■ WORK TO BE COMPLETED:
Print, exactly as written, every line from the first line of the records below through the line containing "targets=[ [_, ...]", and nothing further.

■ EXERCISE DATA:
---

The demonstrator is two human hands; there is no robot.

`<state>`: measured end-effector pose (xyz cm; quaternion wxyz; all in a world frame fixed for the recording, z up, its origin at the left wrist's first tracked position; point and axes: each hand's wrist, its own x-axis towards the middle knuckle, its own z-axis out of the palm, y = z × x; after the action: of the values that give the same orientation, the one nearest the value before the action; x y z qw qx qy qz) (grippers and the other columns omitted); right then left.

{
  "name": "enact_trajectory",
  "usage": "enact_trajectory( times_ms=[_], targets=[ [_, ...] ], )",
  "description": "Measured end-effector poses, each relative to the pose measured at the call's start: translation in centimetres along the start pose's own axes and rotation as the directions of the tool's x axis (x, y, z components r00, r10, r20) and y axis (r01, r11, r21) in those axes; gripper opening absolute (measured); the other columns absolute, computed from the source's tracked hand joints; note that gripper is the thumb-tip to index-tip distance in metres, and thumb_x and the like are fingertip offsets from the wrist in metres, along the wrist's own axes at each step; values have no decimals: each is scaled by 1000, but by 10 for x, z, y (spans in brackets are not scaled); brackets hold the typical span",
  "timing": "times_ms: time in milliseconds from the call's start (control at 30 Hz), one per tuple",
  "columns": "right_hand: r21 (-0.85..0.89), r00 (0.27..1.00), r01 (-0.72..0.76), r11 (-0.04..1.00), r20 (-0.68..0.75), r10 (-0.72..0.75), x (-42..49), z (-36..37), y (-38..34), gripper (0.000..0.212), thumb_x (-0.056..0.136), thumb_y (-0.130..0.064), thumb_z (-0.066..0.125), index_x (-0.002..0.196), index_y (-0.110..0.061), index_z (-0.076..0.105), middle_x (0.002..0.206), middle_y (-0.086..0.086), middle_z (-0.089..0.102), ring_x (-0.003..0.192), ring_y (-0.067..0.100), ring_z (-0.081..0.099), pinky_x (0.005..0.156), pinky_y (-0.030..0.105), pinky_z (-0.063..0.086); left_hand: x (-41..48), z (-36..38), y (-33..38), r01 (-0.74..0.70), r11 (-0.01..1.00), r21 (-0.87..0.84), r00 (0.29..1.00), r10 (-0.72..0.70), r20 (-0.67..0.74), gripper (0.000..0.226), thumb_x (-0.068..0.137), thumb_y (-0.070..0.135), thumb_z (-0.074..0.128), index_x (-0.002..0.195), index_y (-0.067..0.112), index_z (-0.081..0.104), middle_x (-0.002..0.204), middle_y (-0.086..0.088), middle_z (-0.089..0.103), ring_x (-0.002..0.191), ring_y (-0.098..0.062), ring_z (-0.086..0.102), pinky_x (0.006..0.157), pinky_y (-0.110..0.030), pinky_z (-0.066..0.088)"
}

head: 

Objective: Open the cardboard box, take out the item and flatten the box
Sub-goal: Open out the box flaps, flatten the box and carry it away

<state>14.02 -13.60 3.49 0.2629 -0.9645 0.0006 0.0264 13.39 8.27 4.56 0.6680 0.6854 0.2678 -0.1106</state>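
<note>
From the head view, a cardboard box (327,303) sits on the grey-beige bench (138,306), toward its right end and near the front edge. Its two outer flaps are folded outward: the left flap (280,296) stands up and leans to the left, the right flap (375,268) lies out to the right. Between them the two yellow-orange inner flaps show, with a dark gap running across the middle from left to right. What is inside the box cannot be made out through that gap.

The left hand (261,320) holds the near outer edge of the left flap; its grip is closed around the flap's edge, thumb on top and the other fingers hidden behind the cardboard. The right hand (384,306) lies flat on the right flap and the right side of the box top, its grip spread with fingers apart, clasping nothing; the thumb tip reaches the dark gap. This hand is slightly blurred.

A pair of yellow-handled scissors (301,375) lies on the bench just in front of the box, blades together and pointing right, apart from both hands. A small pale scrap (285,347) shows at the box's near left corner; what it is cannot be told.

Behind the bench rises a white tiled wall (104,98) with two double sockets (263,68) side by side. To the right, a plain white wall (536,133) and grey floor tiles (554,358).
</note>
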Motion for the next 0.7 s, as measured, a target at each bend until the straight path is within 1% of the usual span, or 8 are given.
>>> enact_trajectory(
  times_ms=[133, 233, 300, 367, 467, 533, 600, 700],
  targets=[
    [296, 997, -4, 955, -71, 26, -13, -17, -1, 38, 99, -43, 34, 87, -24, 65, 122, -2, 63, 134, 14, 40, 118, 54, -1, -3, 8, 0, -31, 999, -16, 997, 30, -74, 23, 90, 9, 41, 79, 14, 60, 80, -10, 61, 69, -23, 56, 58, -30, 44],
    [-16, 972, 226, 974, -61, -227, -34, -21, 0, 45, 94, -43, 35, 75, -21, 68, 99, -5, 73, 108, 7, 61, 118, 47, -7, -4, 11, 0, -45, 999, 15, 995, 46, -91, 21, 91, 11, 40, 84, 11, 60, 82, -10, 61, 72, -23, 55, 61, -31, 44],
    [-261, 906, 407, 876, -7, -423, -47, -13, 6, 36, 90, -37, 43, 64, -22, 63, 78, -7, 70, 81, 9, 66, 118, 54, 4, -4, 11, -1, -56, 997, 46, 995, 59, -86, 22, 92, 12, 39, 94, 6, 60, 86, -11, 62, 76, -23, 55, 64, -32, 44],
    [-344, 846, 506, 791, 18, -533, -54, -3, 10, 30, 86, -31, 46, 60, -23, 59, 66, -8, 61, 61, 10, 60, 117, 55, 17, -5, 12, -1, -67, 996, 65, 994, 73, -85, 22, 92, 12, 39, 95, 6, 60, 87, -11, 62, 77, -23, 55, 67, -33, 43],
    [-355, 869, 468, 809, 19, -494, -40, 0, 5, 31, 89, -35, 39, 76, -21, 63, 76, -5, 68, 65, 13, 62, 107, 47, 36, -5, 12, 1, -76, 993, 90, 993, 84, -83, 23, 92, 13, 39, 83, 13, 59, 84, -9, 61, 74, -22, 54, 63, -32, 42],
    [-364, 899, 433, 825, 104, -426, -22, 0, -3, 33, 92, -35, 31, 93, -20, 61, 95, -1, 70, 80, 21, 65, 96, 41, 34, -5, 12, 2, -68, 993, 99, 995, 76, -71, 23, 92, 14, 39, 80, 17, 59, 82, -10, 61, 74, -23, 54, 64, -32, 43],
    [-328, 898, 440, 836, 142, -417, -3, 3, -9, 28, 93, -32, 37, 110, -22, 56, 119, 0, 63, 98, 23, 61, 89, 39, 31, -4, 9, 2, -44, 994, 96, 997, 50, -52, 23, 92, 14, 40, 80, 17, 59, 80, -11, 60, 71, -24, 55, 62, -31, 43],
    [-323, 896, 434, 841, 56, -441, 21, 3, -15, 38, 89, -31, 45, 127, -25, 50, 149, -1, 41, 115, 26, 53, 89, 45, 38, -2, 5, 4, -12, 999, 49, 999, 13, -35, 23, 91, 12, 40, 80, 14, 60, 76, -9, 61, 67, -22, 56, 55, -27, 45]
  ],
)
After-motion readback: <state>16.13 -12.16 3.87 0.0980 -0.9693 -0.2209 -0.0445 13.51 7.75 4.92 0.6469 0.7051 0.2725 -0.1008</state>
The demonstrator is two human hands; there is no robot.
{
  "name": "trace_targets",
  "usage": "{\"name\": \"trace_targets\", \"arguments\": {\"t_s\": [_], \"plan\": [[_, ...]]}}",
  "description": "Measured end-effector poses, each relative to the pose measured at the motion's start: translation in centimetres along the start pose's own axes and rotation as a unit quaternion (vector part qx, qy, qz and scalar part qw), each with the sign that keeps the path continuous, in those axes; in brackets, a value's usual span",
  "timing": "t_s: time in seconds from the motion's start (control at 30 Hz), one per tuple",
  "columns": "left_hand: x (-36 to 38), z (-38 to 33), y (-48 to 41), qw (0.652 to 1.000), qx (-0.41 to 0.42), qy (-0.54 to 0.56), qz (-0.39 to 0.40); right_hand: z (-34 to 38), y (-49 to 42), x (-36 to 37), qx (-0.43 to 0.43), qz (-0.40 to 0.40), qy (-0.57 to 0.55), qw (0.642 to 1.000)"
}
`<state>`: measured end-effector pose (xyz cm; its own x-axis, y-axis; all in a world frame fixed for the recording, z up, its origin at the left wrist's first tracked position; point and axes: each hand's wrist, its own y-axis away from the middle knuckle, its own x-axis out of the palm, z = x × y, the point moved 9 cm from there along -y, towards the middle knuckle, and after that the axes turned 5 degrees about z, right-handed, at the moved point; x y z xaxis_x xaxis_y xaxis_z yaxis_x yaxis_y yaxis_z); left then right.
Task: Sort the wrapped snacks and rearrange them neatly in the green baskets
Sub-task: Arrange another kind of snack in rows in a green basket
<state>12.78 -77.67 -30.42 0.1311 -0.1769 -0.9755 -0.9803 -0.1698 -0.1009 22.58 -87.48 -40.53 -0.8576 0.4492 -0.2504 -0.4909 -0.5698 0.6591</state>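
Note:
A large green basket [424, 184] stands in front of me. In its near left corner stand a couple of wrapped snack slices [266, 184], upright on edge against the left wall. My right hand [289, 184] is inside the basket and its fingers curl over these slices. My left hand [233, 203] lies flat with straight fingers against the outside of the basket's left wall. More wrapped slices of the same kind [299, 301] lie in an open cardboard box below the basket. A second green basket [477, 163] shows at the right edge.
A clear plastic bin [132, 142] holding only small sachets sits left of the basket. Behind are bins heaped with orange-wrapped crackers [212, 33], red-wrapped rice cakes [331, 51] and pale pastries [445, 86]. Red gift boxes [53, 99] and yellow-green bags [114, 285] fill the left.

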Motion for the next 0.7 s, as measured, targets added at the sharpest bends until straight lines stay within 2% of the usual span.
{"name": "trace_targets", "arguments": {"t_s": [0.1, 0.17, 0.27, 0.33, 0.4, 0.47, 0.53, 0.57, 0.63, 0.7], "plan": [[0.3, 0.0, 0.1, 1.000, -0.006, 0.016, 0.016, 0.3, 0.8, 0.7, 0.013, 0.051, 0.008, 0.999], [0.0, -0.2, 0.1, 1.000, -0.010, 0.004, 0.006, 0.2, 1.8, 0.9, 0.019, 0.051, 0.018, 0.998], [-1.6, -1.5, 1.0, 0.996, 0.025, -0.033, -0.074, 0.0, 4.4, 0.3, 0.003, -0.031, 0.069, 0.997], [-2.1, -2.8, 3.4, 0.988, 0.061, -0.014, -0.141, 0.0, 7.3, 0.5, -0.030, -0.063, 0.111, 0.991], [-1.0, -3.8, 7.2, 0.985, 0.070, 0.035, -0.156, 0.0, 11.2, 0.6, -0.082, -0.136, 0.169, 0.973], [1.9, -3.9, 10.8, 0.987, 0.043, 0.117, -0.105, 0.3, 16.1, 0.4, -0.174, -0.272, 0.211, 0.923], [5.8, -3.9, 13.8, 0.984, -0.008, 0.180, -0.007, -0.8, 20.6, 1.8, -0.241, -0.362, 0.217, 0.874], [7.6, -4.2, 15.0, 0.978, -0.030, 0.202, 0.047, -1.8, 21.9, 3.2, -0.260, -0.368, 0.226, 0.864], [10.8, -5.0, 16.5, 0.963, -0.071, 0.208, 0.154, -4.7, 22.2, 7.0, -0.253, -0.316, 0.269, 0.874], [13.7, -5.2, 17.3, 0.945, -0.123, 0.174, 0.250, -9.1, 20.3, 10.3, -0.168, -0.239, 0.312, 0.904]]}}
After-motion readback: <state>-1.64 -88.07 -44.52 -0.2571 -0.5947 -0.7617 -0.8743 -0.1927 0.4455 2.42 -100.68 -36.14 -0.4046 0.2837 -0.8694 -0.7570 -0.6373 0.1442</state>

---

■ YOUR RESPONSE:
The demonstrator is two human hands; there is no robot.

`<state>`: measured end-effector pose (xyz cm; quaternion wxyz; all in a world frame fixed for the recording, z up, its origin at the left wrist's first tracked position; point and axes: each hand's wrist, its own x-axis towards the middle knuckle, its own z-axis out of the palm, y = z × x; after the action: of the values that give the same orientation, the one nearest the value before the action; x y z qw qx qy qz) (grippers and the other columns omitted); right then left.

{
  "name": "enact_trajectory",
  "usage": "enact_trajectory( times_ms=[_], targets=[ [_, ...] ], )",

This exercise calls for no further output.